Construction of the ship has not yet begun, but a spokeswoman confirmed an expected 2009 launch date. The Norwegian firm of Peter Yran and Bjorn Storbraaten Architects A.S. is designing the ship. Several European shipyards currently are bidding on the Magellan project._ 

Just what we need...?????

Rushie


----------



## benjidog (Oct 27, 2005)

Can you imagine spending your life sailing around all your life with the kind of people that would buy these residences?

I can and think I would rather jump overboard with an anchor tied round my neck! 

Brian


----------



## Keltic Star (Jan 21, 2006)

benjidog said:


> Can you imagine spending your life sailing around all your life with the kind of people that would buy these residences?
> 
> I can and think I would rather jump overboard with an anchor tied round my neck!
> 
> Brian


Yup. Got more money than brains while most of us on SN are the reverse.


----------



## cboots (Aug 16, 2004)

After you with the anchor mate!
CBoots


----------



## tunatownshipwreck (Nov 9, 2005)

Imagine working on such a ship.


----------



## Polyglory (Sep 9, 2005)

A true Floating Gin Palace, no thanks.

The line is getting bigger for the anchor(Jester)


----------



## Keltic Star (Jan 21, 2006)

tunatownshipwreck said:


> Imagine working on such a ship.


What ship?


----------



## Gulpers (Sep 8, 2005)

Keltic Star said:


> What ship?


Keltic Star,

Magellan - this is the ship they are talking about - not my cup of tea either I'm afraid! (EEK) 

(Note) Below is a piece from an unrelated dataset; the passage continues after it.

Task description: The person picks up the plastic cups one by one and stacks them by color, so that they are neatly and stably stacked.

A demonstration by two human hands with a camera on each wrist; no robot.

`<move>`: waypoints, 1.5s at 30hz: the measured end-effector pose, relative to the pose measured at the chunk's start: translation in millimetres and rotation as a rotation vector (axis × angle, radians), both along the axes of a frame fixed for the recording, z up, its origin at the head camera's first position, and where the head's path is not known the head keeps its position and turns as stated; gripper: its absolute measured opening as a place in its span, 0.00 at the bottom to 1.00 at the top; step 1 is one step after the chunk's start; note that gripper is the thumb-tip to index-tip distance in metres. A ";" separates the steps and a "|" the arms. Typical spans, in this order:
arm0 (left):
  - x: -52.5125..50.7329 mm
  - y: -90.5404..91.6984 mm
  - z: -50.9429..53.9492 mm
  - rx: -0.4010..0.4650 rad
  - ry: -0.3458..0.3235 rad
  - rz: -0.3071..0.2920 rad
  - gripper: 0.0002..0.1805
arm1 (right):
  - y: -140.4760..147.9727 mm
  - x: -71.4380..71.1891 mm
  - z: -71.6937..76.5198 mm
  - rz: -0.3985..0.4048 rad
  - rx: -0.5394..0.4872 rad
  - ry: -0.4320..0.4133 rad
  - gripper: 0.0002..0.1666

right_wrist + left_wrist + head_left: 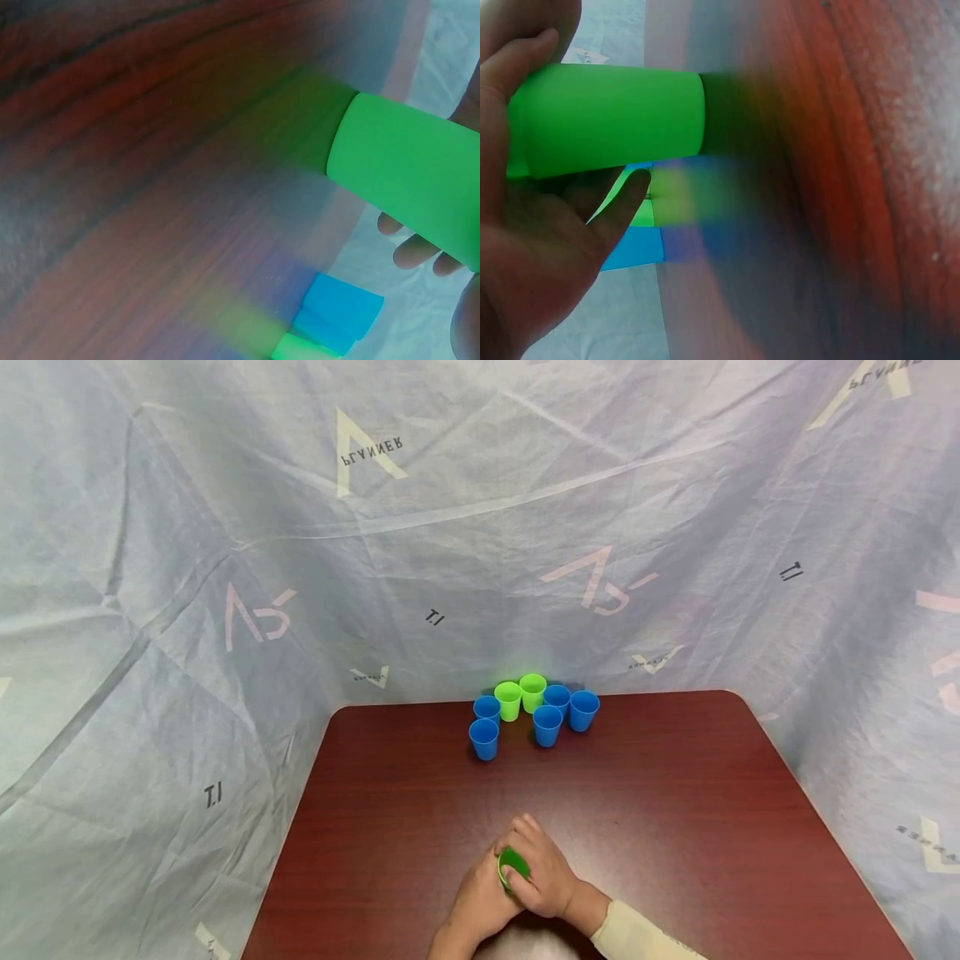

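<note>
A green cup (513, 865) is held between both hands above the near part of the table, base down. My left hand (483, 897) grips its left side; in the left wrist view the thumb (525, 60) lies across the cup near the rim. My right hand (546, 870) holds it from the right, thumb at the rim. In the right wrist view several fingertips (416, 251) show beyond the cup wall; whose they are I cannot tell. The hands overlap and hide much of the cup.
Toward the back of the dark red table (420, 793) stand two green cups (507, 702) and several blue cups (484, 741), upright and close together. A grey printed cloth (450, 568) hangs behind the table and along its sides.
</note>
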State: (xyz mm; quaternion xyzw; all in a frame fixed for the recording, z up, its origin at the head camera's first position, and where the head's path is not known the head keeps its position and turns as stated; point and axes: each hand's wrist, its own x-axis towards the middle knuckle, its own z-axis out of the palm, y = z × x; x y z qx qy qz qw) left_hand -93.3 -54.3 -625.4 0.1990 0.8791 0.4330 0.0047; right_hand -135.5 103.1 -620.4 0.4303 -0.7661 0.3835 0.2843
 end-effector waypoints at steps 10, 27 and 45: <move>-0.9 -0.2 3.2 0.079 -0.118 -0.032 0.22 | 0.1 -0.5 -1.9 0.032 -0.047 -0.074 0.13; 1.9 6.2 3.6 0.042 -0.145 0.046 0.33 | 14.3 -12.3 -0.7 0.044 -0.062 -0.106 0.15; 4.0 5.1 2.1 0.027 -0.113 0.107 0.33 | 28.8 -46.2 0.7 -0.104 -0.039 -0.154 0.05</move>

http://www.magellancruisecondos.com/magellan_faq.html

Have a look at the "Cruise Ship Features" menu to the right of the front page!


----------



## fred henderson (Jun 13, 2005)

*Pipe Dream?*

There are a few organisations trying to promote projects that never work. This seems to be another. 
They have not ordered the ship yet and do not intend to place an order until they sell 120 condominiums. Nevertheless they give details of her itinery for 2009. There is no hope of building this ship in time.
Buyers will obtain a 100 year lease on their condo. The promoters state that with modern technology a ship will certainly last 100 years.(Jester) I wonder how much maritime expertise is available in Arizona?

Fred(*))


----------



## Gulpers (Sep 8, 2005)

fred henderson said:


> There are a few organisations trying to promote projects that never work. This seems to be another.
> They have not ordered the ship yet and do not intend to place an order until they sell 120 condominiums. Nevertheless they give details of her itinery for 2009. There is no hope of building this ship in time.
> Buyers will obtain a 100 year lease on their condo. The promoters state that with modern technology a ship will certainly last 100 years.(Jester) I wonder how much maritime expertise is available in Arizona?
> 
> Fred(*))


Fred,

Certainly sounds a bit "iffy" when you put it in those terms! [=P]


----------